28 июля 1751 года она писала служащему Кабинета Е. И. В. Василию Демидову: «Уведомилась я, что корабль французский пришел с разными уборами дамскими и шляпы шитые мужские и для дам мушки, золотые тафты разных сортов… то вели с купцом сюда прислать немедленно». Вскоре выяснилось, что купец все же часть товара продал другим модницам: его понять легко – императрица была скупа, а торговаться с ней было невозможно. Елизавета, узнав об этом, вышла из себя. Демидов получил новое предписание: «Призови купца к себе и спроси, для чего он так обманывает, что сказал, что все тут лацканы и крагены, что я отобрала, а их не токмо всех, но и не единого нет, которые я видела, а именно алые. Их было больше двадцати и при том такие же и на платье, которые я все отобрала, и теперь их требую, то прикажи ему сыскать и никому в угодность не утаивать. А ежели [кто]… утаит, моим словом [скажи], что он несчастлив будет, [а также и те из дам], кто не отдает. А на ком увижу – то те равную часть с ним примут». Царица указывает имена возможных щеголих, которые могли купить эти вещи, и требует, чтобы купец у них все немедленно отобрал, «а ежели ему не отдадут, то вы сами послать можете и указом взять моим». Более выразительного документа, чем этот, для характеристики личности и нрава Елизаветы трудно и придумать.

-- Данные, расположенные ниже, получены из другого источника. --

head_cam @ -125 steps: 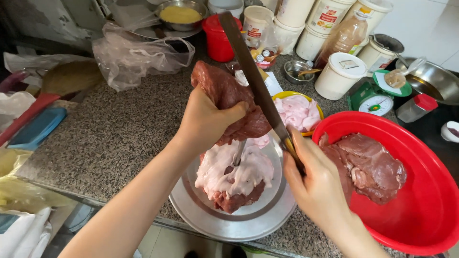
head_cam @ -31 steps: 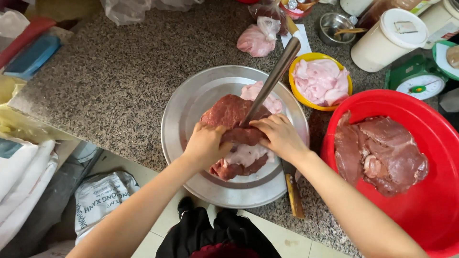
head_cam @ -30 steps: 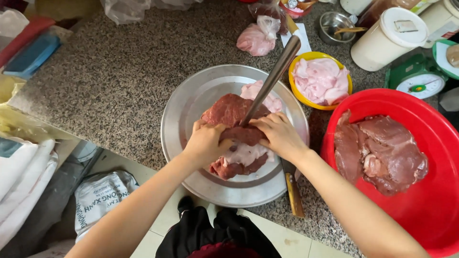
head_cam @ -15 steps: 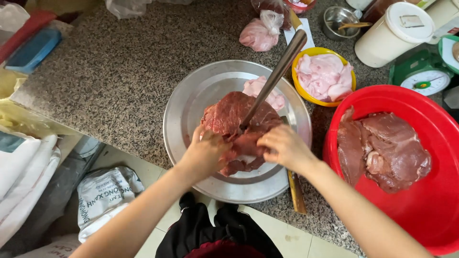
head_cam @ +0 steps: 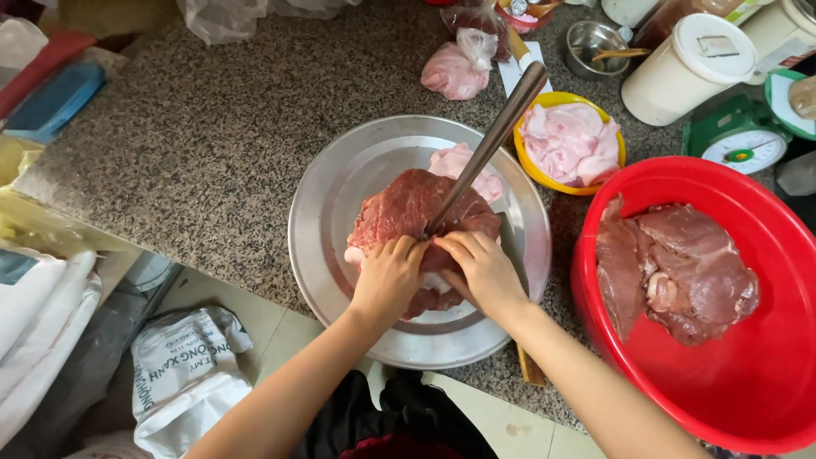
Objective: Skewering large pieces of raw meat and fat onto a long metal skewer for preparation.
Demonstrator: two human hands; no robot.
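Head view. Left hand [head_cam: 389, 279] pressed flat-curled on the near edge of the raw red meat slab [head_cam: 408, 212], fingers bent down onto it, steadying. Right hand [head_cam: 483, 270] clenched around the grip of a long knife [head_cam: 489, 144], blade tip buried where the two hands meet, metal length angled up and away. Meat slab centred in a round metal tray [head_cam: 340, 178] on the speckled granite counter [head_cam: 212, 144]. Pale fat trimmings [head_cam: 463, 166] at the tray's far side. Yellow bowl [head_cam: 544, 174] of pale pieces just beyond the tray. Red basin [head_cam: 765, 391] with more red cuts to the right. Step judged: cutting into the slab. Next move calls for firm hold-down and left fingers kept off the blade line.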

Невероятная роскошь двора Елизаветы, непрерывные празднества требовали огромных расходов. Если сама императрица брала деньги из государственной казны, то ее придворным приходилось труднее. Никто не хотел ударить в грязь лицом, появиться на маскараде в старом наряде или, изображая пастушков и пастушек, в одежде своих дворовых слуг. Самое лучшее и дорогое и непременно из Парижа – вот какой была высокая цель елизаветинских вельмож. Столичное дворянство украшало дома французской мебелью, картинами, великолепной посудой. Особенно важен был «выезд» – экипаж, лошади, сбруя, богато одетые кучера, стоявшие на запятках гайдуки – предпочтительно чернокожие и рослые. Но денег на это хватало не у всех. Правда, в роскоши той эпохи был размах, масштаб, но не было утонченности и лоска, присущих высшему свету Российской империи начиная со времен Екатерины II. Не без иронии Екатерина II писала в мемуарах: «Нередко можно видеть, как из огромного двора, покрытого грязью и всякими нечистотами и прилегающего к плохой лачуге из прогнивших бревен, выезжает осыпанная драгоценностями и роскошно одетая дама в великолепном экипаже, который тащат шесть скверных кляч в грязной упряжи, с нечесаными лакеями на запятках в очень красивой ливрее, которую они безобразят своей неуклюжей внешностью».